DaVita Financial Analyst, Senior II in EL SEGUNDO, California

Financial Analyst, Senior II

Description

DaVita Medical Group manages and operates medical groups and affiliated physician networks in California, Nevada, New Mexico, Florida, Colorado and Washington in its pursuit to deliver excellent-quality health care in a dignified and compassionate manner. As of June 30, 2016 DaVita Medical Group (formerly HealthCare Partners) provided integrated care management for approximately 760,000 patients. DaVita Medical Group’s leadership development initiatives and social responsibility efforts have been recognized by Fortune, Modern Healthcare, Newsweek and WorldBlu.

We are committed to bringing the benefits of coordinated care to our patients and to taking a leading role in the transformation of the national healthcare delivery system to assure quality, access, and affordable care for all.

If you're looking to make a difference with a large, financially stable, well-recognized medical group, DaVita Medical Group may be the employer for you.

OVERVIEW OF THE POSITION:

Responsible for project coordination and management among specified team of Financial Analysts in addition to staff accountability for assigned analysis functions that may include health plan, internal or subcontractor analysis.

ESSENTIAL FUNCTIONS:

Consistently exhibits behavior and communication skills that demonstrate HealthCare Partners’ (HCP) commitment to superior customer service, including quality, care and concern with each and every internal and external customer.

Health Plan Analysis:

  • Maintains a solid working knowledge of all health plan contracts and their assignments to various client entities.

  • Maintains and assists in developing effective controls to monitor health plan financial performance and assures adherence to all contract financial provisions.

  • Serves as a liaison with health plan representatives regarding implementation of contract financial terms.

  • Develops and implements models to predict health plan performance.

  • Assures the quality and coordination of health plan reporting including enrollment, capitation, pharmacy, hospital fund and other factors. Coordinates and implements additional health plan reporting as dictated by current needs of client organizations.

  • Ensures supportability of health plan revenue accruals and consistency to general ledger entries.

  • Recommends revenue enhancement or cost reduction strategies in relation to health plan management and contracting.

  • Develops models and/or systems which assure parity in allocations between the various entities.

  • Develops audit procedures and systems for health plan financial activity for assigned plans which identifies discrepancies and maximize recovery.

  • Assures receipt of all health plan reports according to contract and historical schedules. Follows-up on missing or erroneous reports within 30 days.

  • Protects client rights by documenting unresolved health plan issues including quantification of financial effects where pertinent.

Internal Consulting:

  • Develops and maintains systems to allow for ease of data retrieval and manipulation from a variety of sources including claims payment, utilization management, health plan risk pools, subcontractor capitation, internal changes, subcontractor risk pools and others as necessary.

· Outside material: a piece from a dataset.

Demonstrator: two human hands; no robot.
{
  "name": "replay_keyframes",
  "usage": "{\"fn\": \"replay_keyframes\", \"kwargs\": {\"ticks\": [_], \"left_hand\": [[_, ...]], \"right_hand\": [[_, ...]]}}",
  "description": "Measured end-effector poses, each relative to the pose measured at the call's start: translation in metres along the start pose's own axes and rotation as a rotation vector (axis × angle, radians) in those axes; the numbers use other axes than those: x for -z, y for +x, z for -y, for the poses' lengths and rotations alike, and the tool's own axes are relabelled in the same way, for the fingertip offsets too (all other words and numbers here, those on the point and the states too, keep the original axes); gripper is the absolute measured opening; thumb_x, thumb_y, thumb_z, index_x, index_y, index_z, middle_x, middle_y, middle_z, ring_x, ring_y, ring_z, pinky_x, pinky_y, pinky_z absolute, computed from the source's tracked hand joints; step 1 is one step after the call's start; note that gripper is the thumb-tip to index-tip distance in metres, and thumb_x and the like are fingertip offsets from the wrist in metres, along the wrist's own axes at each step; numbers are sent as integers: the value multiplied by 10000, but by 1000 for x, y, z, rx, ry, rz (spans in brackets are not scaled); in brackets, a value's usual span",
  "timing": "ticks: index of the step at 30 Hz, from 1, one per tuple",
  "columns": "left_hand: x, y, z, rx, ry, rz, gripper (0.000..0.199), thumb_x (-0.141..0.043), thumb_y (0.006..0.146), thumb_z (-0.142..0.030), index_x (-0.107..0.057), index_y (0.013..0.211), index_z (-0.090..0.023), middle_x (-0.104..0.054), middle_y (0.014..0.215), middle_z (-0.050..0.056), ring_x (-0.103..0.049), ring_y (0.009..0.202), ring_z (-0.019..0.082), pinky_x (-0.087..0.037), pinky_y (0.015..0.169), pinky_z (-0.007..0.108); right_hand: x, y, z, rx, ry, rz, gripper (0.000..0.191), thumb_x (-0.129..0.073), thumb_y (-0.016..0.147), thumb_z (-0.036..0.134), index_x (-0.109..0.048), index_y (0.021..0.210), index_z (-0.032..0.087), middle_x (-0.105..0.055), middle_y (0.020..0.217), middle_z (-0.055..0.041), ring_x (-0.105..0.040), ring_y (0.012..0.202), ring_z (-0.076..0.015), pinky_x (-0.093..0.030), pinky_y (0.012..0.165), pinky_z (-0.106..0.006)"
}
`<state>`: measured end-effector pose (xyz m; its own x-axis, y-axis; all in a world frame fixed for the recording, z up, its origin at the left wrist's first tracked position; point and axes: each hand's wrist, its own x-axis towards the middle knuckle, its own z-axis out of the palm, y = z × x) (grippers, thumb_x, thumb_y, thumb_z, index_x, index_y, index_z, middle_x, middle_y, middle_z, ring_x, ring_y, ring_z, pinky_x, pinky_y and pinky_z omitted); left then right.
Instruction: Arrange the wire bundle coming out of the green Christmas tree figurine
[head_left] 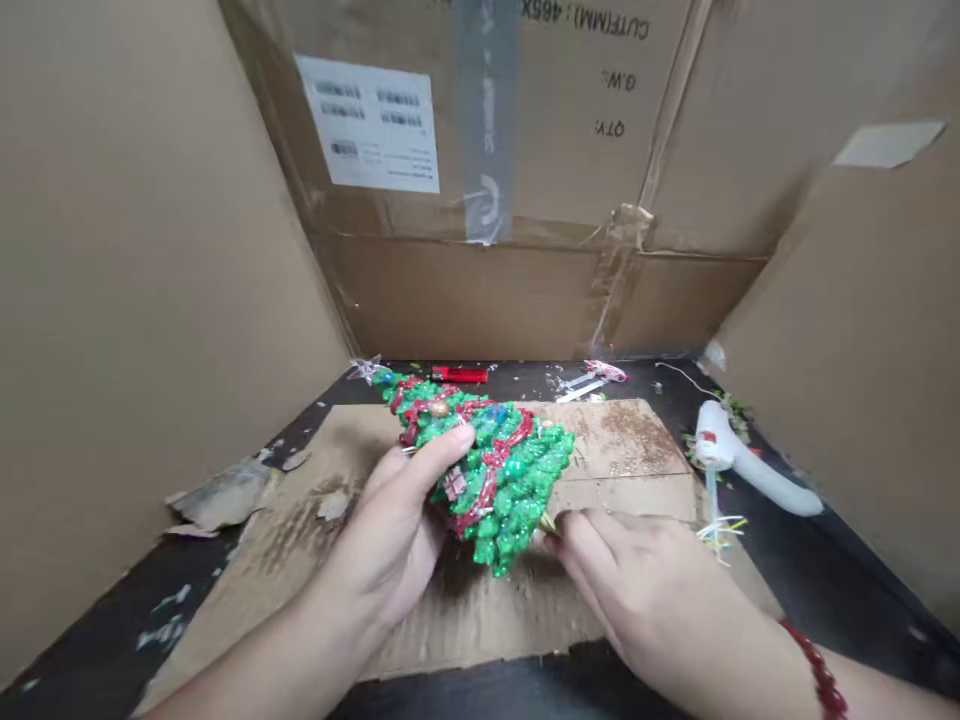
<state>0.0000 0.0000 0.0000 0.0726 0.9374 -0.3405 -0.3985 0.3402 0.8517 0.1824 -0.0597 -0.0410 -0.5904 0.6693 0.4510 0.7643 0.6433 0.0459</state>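
Note:
A small glittery green Christmas tree point(517, 490) with red garland and small ornaments lies tilted in the air, its star point(365, 369) pointing to the upper left. My left hand point(401, 520) is wrapped round its middle, thumb on top. At the tree's base, my right hand point(622, 560) pinches a thin yellowish piece point(548, 522) that sticks out from the underside. The fingertips of my right hand are partly hidden. Beneath both hands is a flat cardboard sheet point(480, 640) with brown glitter on it.
A white glue gun point(750, 465) lies at the right, near thin white and yellow strands point(721, 530). Behind the tree are a red lighter point(460, 375) and red-handled scissors point(604, 371). Torn paper point(225, 495) rests at the left. Tall cardboard walls point(525, 300) enclose the back and sides.

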Motion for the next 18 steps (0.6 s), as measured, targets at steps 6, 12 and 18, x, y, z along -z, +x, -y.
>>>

  • Develops subcapitation and risk pool models. Develops systems to assure accuracy and timeliness of subcapitation payments and risk pool reconciliations.

  • Develops financial models for new ventures.

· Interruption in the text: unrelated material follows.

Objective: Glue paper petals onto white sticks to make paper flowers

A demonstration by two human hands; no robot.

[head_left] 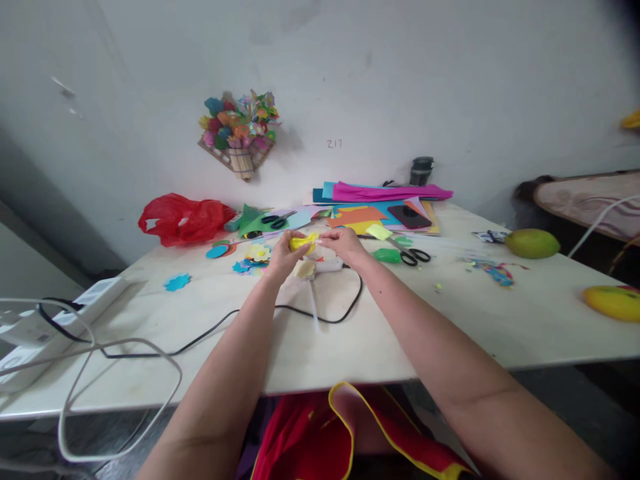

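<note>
Over the middle of the table, my left hand [285, 255] is closed around a small, folded yellow craft piece [303, 243], perhaps paper or foam. The fingertips of my right hand [346, 243] pinch at its right edge. Just below them lies a white glue gun [327, 265], partly hidden, with a black cord [220, 327] and a pale glue stick [315, 307]. To the left of my left hand are a pale yellow flower cutout [258, 253] and several blue flower cutouts [245, 267].
A red plastic bag [183, 219] is at the back left. Black-handled scissors [415, 257] lie right of my hands, near coloured sheets [357, 217] and a phone [409, 216]. A power strip [100, 290] with loose cables occupies the left edge; a green mango [533, 243] sits right.
</note>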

  • Develops models to evaluate provider contract proposals.

  • Performs historical studies to be used for forecasting future costs.

  • Identifies trends in claims expenses and recommends methods for reduction.

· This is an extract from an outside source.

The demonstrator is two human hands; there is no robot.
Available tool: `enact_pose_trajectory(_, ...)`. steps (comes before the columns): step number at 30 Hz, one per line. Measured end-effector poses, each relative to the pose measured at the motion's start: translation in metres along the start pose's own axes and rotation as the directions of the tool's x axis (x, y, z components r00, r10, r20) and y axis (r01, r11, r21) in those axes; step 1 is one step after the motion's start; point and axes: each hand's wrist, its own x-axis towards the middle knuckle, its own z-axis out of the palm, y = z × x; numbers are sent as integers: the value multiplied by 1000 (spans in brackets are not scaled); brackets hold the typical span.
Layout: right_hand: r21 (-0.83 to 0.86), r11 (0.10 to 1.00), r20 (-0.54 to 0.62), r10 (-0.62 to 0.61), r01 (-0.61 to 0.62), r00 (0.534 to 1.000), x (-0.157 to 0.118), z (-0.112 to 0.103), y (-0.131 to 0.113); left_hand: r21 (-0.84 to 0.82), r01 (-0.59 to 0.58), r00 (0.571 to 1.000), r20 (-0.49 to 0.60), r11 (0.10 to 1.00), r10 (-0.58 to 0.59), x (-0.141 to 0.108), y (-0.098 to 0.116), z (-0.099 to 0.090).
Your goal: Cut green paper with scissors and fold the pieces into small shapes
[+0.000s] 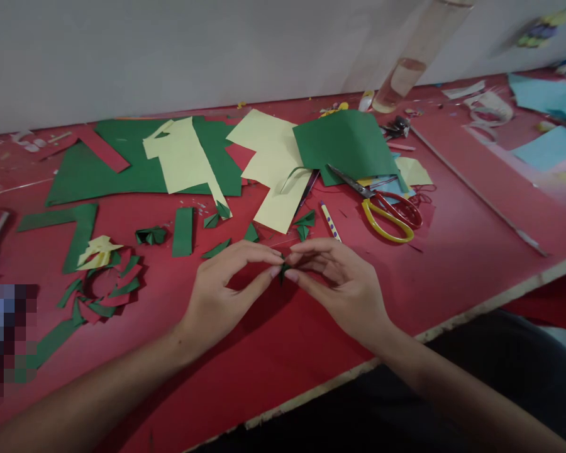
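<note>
Between the fingertips of both hands is a small dark green folded paper piece (283, 269), held low over the red table (330, 352). My left hand (233, 280) pinches it from the left with thumb and forefinger. From the right, my right hand (342, 280) pinches the same piece, its other fingers curled. The fingertips cover most of it. Just beyond the hands lie small green folded pieces (304, 220), a green strip (183, 231) and a white marker with purple dots (331, 221). A red and green paper ring (127, 284) lies at the left.
Scissors (389, 220) with red and yellow handles rest right of the hands. Green sheets (344, 145) and cream sheets (276, 151) lie behind. A tall clear container (405, 69) of liquid stands against the wall. The table's front edge (481, 308) runs diagonally. Blue paper lies far right.
</note>
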Motion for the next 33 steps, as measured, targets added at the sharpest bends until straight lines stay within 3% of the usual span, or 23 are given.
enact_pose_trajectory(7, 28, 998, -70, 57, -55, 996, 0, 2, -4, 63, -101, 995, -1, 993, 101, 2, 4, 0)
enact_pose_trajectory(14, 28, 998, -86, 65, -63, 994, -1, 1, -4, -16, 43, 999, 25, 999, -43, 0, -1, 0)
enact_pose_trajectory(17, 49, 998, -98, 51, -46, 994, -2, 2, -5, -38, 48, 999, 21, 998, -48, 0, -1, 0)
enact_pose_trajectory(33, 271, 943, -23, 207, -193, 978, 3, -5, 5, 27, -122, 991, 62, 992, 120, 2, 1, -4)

  • Coordinates requests for analysis from internal departments and external clients including assignment, mentoring and establishing timelines.

  • Performs research on industry performance measures for evaluation of client performance.

Other Duties:

  • Assists in the development of departmental policies and procedures.

  • Provides input on staff hiring, training and performance appraisals.

  • Ensures accuracy and readability of all team projects.

  • Uses, protects, and discloses HCP patients’ protected health information (PHI) only in accordance with Health Insurance Portability and Accountability Act (HIPAA) standards.

  • Performs additional duties as assigned.

Qualifications

EDUCATION:

  • Bachelor’s degree from a four-year college and/or a professional certification requiring formal education beyond a two-year college.

  • Master’s degree preferred.

EXPERIENCE:

Minimum:

  • Over 3 years and up to and including 5 years of experience.

Preferred:

  • 2 or more years in a managed care organization.

  • 1 or more years in an analytical role with HealthCare Partners.

  • Lead or supervisory experience.

  • 2 to 4 years of high-level analytical and/or financial and/or accounting experience (2 years can be substituted with a graduate degree).

KNOWLEDGE, SKILLS, ABILITIES:

  • Computer literate.

  • Proficient in Microsoft applications.

  • Excellent verbal and written communication skills.

DaVita Medical Group is an equal opportunity/affirmative action employer. As such, DaVita Medical Group makes hiring decisions solely on the basis of qualifications and experience, and without regard to age, race, color, religion, sex, gender identity, sexual orientation, national origin, disability or protected veteran status.

We maintain a drug-free workplace and perform pre-employment substance abuse testing and background verification checks.

DaVita Medical Group will consider qualified applicants who have criminal histories in a manner consistent with the law.